**Work instruction**
Work through the material below and count the lines holding the word "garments"; give that count and nothing more.
Start of Source data
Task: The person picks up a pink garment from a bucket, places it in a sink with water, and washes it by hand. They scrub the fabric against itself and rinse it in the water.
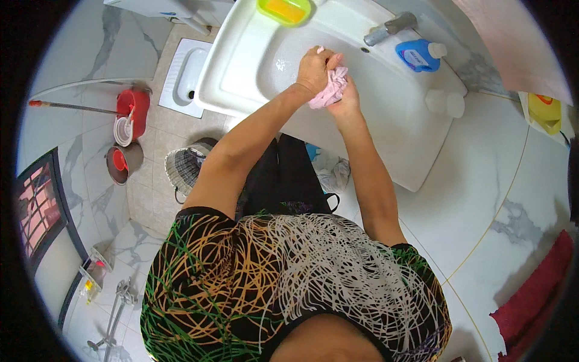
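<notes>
Over the basin of the white sink [398, 148], both my hands grip a bunched pink cloth [330, 90]. My left hand [315, 71] lies on its upper left side, fingers wrapped round it. From the right, my right hand [346, 101] closes on the lower part of the same cloth. Much of the cloth bulges out between the two hands. Beyond them a metal faucet [391, 29] juts over the basin; whether water runs from it I cannot tell.
On the sink's rim sit a green soap dish [283, 11] with something orange in it, a blue bottle [416, 55] with a white cap, and a white container [445, 103]. At left are a squat toilet [184, 78], a red mop bucket [134, 114] and a woven basket [184, 166].
</notes>
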Motion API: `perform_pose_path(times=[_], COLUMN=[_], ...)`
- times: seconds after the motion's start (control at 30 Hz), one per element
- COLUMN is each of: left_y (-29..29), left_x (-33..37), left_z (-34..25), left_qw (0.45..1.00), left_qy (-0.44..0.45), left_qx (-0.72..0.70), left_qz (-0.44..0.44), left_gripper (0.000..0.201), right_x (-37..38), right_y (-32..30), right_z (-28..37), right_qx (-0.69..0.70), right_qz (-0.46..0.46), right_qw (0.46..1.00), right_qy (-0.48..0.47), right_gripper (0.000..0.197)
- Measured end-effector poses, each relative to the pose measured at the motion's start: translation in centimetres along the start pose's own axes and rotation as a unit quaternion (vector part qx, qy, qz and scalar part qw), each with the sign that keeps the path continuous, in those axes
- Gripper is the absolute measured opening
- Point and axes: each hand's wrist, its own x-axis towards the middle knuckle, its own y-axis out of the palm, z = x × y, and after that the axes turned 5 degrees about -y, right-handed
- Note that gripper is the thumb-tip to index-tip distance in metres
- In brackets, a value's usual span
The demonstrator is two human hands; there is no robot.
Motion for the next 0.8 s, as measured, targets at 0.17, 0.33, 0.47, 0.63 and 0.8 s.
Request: perform_pose_path(times=[0.17,0.33,0.47,0.63,0.8], left_y=[0.8,0.6,-1.4,2.9,0.5], left_x=[-3.2,-1.2,-1.1,-3.7,-7.7], left_z=[-1.1,2.6,1.6,-3.4,-6.7], left_qw=[0.972,0.816,0.934,0.963,0.986], left_qy=[-0.174,-0.298,-0.185,0.175,0.143], left_qx=[-0.130,-0.488,-0.304,-0.154,-0.073], left_qz=[0.088,0.088,0.040,0.133,0.054], left_gripper=[0.046,0.050,0.032,0.023,0.021], right_x=[-1.5,-3.2,-4.7,0.0,-1.0], right_y=[1.1,3.4,3.6,-5.9,-4.0], right_z=[1.0,0.9,0.7,2.3,1.2], right_qx=[-0.042,-0.058,-0.098,0.090,0.032], right_qz=[-0.128,-0.015,-0.136,0.233,0.172], right_qw=[0.990,0.998,0.982,0.963,0.983], right_qy=[-0.030,0.030,0.084,0.097,0.065], right_gripper=[0.055,0.074,0.069,0.058,0.053])
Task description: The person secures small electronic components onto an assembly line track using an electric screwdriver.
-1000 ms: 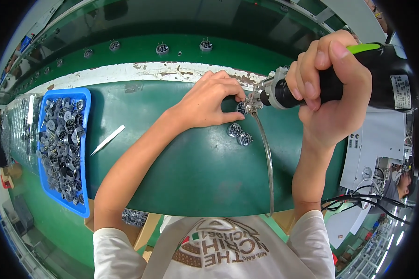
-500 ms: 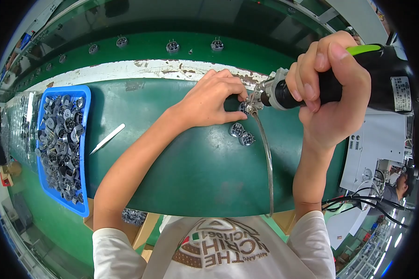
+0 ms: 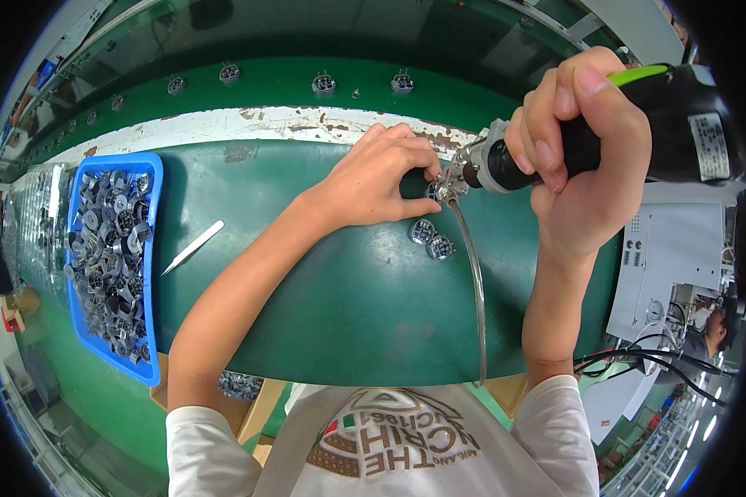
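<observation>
My right hand [image 3: 593, 141] is wrapped round a black power screwdriver [image 3: 680, 137] with a green lever, held nearly level. A clear hose [image 3: 477, 290] runs from the metal nose [image 3: 460, 176] down over the bench edge. At the nose, the thumb and fingers of my left hand [image 3: 385, 178] pinch a small round grey-black part [image 3: 432, 191], mostly hidden by fingers and tool. Two similar round parts, one nearer the hand [image 3: 421, 231] and one beside it [image 3: 441, 246], lie just below, touching or almost touching.
A blue tray [image 3: 155, 273] heaped with round parts stands at the left. White tweezers [image 3: 194, 247] lie between it and my left forearm. Beyond the chipped white ledge [image 3: 290, 123], a green conveyor [image 3: 273, 87] carries several spaced parts. A grey machine [image 3: 667, 248] and black cables [image 3: 646, 354] are at right.
The parts on the conveyor have shifted right. My right hand and the screwdriver body have moved slightly left, with the nose still at the part. My left hand stays in place.
</observation>
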Demonstrator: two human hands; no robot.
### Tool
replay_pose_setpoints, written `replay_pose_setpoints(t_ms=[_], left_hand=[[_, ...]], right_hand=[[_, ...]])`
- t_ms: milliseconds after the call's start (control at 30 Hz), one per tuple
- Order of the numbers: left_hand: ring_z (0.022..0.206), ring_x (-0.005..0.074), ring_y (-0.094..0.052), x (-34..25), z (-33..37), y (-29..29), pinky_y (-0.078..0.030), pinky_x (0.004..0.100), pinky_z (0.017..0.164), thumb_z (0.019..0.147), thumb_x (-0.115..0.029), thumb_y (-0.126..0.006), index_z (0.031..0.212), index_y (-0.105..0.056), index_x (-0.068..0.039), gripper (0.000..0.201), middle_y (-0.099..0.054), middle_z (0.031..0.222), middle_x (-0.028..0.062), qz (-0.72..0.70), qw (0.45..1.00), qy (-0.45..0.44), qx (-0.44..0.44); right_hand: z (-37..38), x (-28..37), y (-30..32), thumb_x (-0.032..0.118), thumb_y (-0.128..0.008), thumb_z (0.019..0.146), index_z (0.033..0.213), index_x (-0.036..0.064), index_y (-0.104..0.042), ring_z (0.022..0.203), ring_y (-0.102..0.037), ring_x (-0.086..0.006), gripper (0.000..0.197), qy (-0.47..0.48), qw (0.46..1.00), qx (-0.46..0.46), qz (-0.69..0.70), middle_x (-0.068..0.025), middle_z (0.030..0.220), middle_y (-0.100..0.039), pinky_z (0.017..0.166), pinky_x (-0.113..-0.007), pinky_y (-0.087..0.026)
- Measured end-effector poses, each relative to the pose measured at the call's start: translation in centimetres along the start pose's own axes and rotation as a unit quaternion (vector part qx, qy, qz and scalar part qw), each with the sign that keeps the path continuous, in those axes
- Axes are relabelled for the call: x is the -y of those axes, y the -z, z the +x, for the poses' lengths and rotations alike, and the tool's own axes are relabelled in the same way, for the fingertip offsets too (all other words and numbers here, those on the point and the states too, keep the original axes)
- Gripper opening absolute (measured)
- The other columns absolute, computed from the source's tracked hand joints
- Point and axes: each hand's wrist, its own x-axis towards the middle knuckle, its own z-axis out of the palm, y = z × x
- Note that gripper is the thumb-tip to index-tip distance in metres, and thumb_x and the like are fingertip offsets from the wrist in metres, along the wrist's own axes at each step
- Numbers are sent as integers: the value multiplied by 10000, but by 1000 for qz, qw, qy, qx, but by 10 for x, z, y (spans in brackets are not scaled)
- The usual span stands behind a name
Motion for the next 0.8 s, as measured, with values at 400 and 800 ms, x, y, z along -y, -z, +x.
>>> replay_pose_setpoints(t_ms=[400,800], left_hand=[[1044,223,-577,-1,2,-1,-394,379,927,748,-266,-861,917,-690,-68,312,-671,960,11,9,1000,5,2],[1031,214,-579,1,1,-1,-397,377,924,759,-275,-858,942,-712,-85,302,-690,974,5,-1,1000,9,7]], right_hand=[[4,0,-5,227,-470,1006,792,71,-412,432,-242,-73,271,-43,999,-31,11,-31,551,-416,458,-248,-311],[-3,5,14,215,-412,1032,859,45,-484,423,-278,-69,253,12,997,19,75,-18,555,-423,457,-250,-317]])
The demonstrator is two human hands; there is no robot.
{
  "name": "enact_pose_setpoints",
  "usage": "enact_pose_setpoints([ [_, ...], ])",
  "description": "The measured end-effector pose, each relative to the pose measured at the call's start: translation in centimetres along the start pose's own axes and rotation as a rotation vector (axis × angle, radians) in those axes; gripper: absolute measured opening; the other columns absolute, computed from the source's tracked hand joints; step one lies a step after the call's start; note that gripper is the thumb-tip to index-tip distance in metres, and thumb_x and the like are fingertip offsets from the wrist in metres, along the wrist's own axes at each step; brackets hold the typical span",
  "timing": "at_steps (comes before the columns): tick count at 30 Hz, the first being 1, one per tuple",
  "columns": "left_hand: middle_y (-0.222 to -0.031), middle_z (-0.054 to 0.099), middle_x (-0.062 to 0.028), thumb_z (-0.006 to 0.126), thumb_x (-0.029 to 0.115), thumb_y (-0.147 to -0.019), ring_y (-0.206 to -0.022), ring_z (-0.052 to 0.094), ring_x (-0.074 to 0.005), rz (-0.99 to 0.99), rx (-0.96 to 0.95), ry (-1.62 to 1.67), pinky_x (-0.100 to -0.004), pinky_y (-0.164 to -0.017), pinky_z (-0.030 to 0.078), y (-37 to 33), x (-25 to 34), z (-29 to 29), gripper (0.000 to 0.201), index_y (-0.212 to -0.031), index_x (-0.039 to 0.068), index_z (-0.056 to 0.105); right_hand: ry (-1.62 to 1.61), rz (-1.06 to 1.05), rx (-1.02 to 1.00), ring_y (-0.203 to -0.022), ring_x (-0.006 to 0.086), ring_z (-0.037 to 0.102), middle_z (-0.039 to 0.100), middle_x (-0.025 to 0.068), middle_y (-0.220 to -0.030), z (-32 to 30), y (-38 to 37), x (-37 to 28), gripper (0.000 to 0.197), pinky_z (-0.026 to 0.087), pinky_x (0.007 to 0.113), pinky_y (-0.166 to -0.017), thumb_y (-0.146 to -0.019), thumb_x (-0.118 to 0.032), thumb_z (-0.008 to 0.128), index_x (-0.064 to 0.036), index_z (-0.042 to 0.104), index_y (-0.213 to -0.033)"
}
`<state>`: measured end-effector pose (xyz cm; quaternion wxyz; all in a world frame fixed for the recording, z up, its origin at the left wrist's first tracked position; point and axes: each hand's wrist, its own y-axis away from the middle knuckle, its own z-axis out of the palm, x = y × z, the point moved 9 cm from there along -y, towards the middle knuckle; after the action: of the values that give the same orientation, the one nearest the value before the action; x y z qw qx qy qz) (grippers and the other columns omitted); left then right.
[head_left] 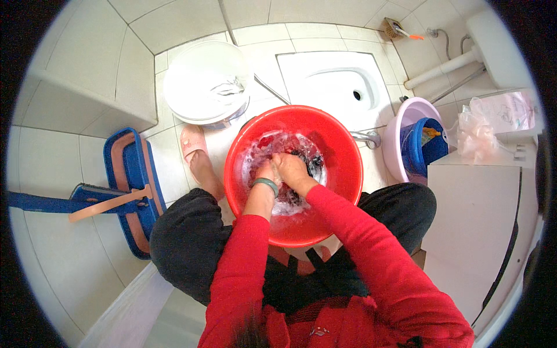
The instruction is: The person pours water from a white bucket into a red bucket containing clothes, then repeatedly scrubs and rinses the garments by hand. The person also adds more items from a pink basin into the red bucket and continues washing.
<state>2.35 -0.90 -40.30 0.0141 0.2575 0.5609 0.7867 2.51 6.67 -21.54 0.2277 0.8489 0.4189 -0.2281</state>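
Note:
A large red basin [242,217] stands between my knees with sudsy water inside. Dark wet cloth [314,165] lies in the suds, and it looks black with some lighter patches. My left hand [267,173], with a green bangle at its wrist, is closed and pressed against my right hand [292,169] over the middle of the basin. The right hand's fingers are curled too. Both hands grip bunched wet cloth, most of which my fingers hide.
A white-lidded bucket [197,81] stands beyond the basin at left, near a squat toilet [333,84]. At left, a blue dustpan [110,156] holds a broom. A pink tub [394,148] with a blue bucket [411,148] stands right, beside a white cabinet [473,220].

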Motion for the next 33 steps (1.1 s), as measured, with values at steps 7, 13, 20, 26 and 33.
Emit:
enact_pose_setpoints([
  [7,-0.096,0.063,-0.0092,0.038,0.041,-0.093,-0.087,0.058,-0.0198,0.042,-0.62,0.445,-0.0325,-0.078,0.046,2.9,3.0,6.1,0.045,-0.104,0.004,0.058,0.003,0.016,0.228,-0.07,0.0363,0.062,0.063,0.0187,-0.075,-1.4,1.8,2.7,0.041,0.05,0.047,-0.066,-0.089,-0.035,0.037,-0.0063,0.062,-0.075],
  [13,-0.123,0.048,-0.0057,0.047,0.051,-0.085,-0.103,0.051,-0.0267,-0.006,0.242,0.029,-0.0472,-0.083,0.04,6.0,4.1,-1.4,0.047,-0.119,0.02,0.049,-0.05,0.635,0.413,-0.086,0.041,0.059,0.061,0.0266,-0.091,-1.3,0.8,15.0,0.034,0.046,0.05,-0.075,-0.089,-0.029,0.041,-0.0023,0.061,-0.09],
  [20,-0.133,0.042,-0.0105,0.039,0.047,-0.089,-0.117,0.043,-0.0286,0.001,0.113,0.155,-0.0458,-0.093,0.036,5.4,4.2,-0.2,0.053,-0.129,0.012,0.039,0.106,0.467,0.136,-0.087,0.0349,0.062,0.063,0.021,-0.095,1.4,-1.0,14.1,0.028,0.05,0.045,-0.072,-0.085,-0.022,0.046,-0.0043,0.062,-0.1],
  [26,-0.107,0.06,-0.0104,0.041,0.05,-0.089,-0.098,0.057,-0.0287,-0.018,-0.041,0.203,-0.0497,-0.083,0.044,1.7,2.2,-0.4,0.047,-0.11,0.01,0.053,-1.306,0.261,-0.383,-0.062,0.008,0.054,0.059,-0.0011,-0.069,4.8,0.6,3.0,0.025,0.041,0.02,-0.051,-0.092,-0.027,0.047,-0.0085,0.06,-0.082],
  [33,-0.095,0.064,-0.0098,0.042,0.046,-0.09,-0.085,0.061,-0.0282,0.0,-0.647,0.448,-0.0436,-0.075,0.049,0.2,2.0,4.0,0.041,-0.099,0.01,0.06,-0.225,-0.079,-0.002,-0.076,0.0377,0.06,0.061,0.022,-0.079,-1.8,0.6,-1.4,0.038,0.047,0.046,-0.071,-0.089,-0.038,0.04,-0.0093,0.064,-0.08],
])
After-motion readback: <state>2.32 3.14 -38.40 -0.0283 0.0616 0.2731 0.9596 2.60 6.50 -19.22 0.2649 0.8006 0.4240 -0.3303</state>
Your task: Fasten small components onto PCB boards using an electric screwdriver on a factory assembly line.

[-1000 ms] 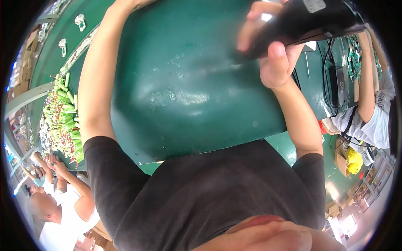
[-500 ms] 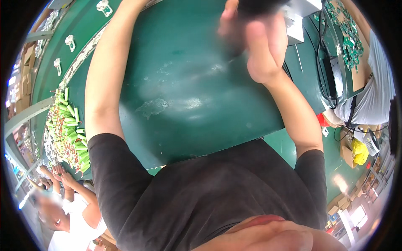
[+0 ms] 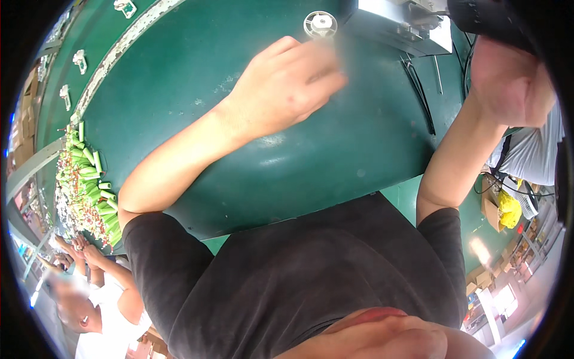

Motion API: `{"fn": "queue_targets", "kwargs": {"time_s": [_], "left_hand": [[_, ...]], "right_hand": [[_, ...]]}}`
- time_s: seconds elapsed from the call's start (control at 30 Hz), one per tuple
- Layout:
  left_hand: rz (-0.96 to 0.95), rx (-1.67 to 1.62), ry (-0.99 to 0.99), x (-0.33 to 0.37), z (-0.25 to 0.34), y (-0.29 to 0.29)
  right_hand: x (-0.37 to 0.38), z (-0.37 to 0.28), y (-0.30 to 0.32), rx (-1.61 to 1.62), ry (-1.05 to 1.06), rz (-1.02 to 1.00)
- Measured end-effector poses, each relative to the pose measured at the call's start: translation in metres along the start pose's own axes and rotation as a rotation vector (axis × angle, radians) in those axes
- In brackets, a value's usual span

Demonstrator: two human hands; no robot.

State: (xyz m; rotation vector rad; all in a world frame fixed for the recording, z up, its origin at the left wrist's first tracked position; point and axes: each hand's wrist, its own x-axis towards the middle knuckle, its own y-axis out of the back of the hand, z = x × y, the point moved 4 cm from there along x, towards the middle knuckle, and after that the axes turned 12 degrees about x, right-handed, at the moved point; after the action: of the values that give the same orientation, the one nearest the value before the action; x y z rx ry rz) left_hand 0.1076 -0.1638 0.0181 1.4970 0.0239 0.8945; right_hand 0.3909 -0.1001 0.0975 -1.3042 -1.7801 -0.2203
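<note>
My left hand [image 3: 290, 84] hovers over the middle of the green table [image 3: 251, 185], its fingers bent and their tips smeared by motion. Whether anything is between those fingertips I cannot tell. Just beyond them lies a white round part [image 3: 321, 25] with a spoked rim and a raised hub. At the upper right, my right hand [image 3: 513, 84] is closed round a black handheld tool [image 3: 490, 24], which reaches past the picture's edge. The tool's narrow metal end lies over a silver metal box [image 3: 406, 27].
Black tweezers [image 3: 420, 93] and cables lie right of centre. Green cylindrical cells with wires [image 3: 89, 185] are heaped at the left. White small parts [image 3: 79, 61] stand beyond a worn rail [image 3: 119, 51]. A co-worker [image 3: 107, 299] sits at lower left; another person's pale clothing [image 3: 532, 152] shows at right.
My left hand has come down from beyond the top edge to mid-table. My right hand has swung rightward with the black tool. The white round part and tweezers now show.
</note>
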Motion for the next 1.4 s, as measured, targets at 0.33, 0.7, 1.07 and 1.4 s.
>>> {"fn": "queue_targets", "kwargs": {"time_s": [0.33,0.7,1.07,1.4], "left_hand": [[0.223,0.037,-0.001,0.009,-0.024,0.017],[-0.161,-0.245,0.023,0.010,-0.027,0.002],[0.197,-0.106,-0.211,-0.010,-0.028,-0.010],[0.214,0.117,-0.298,-0.010,-0.029,-0.005]], "right_hand": [[-0.013,-0.006,-0.037,-0.120,-0.159,-0.030],[-0.021,0.039,-0.113,-0.291,-0.324,-0.054],[-0.032,0.056,-0.112,-0.313,-0.364,0.013],[-0.042,0.065,-0.116,-0.244,-0.403,0.012]]}}
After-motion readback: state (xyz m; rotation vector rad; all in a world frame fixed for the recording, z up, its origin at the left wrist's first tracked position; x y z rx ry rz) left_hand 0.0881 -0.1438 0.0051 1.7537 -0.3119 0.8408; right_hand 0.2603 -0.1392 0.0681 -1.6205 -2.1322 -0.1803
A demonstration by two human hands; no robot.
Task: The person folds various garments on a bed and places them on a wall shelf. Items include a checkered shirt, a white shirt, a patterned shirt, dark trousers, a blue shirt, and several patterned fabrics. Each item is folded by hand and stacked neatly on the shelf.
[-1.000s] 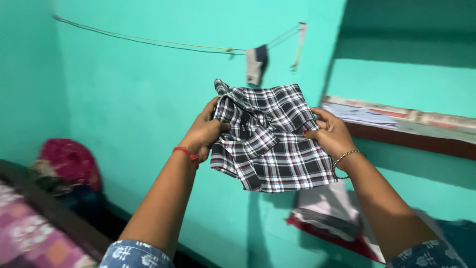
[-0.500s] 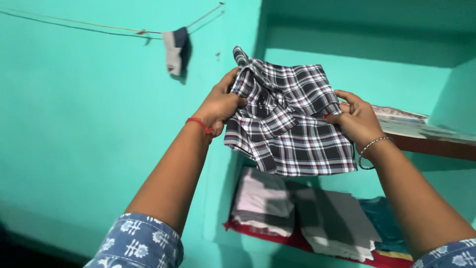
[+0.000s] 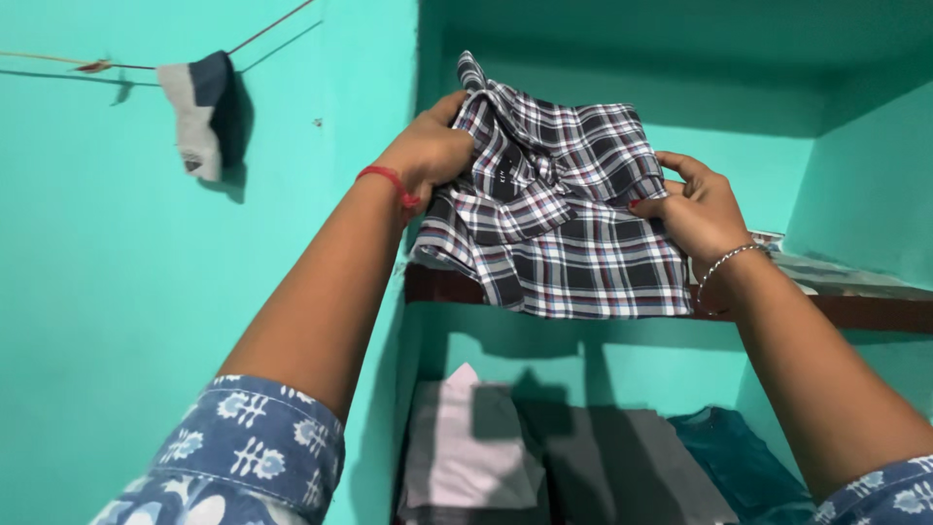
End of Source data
**Reply to the task**
2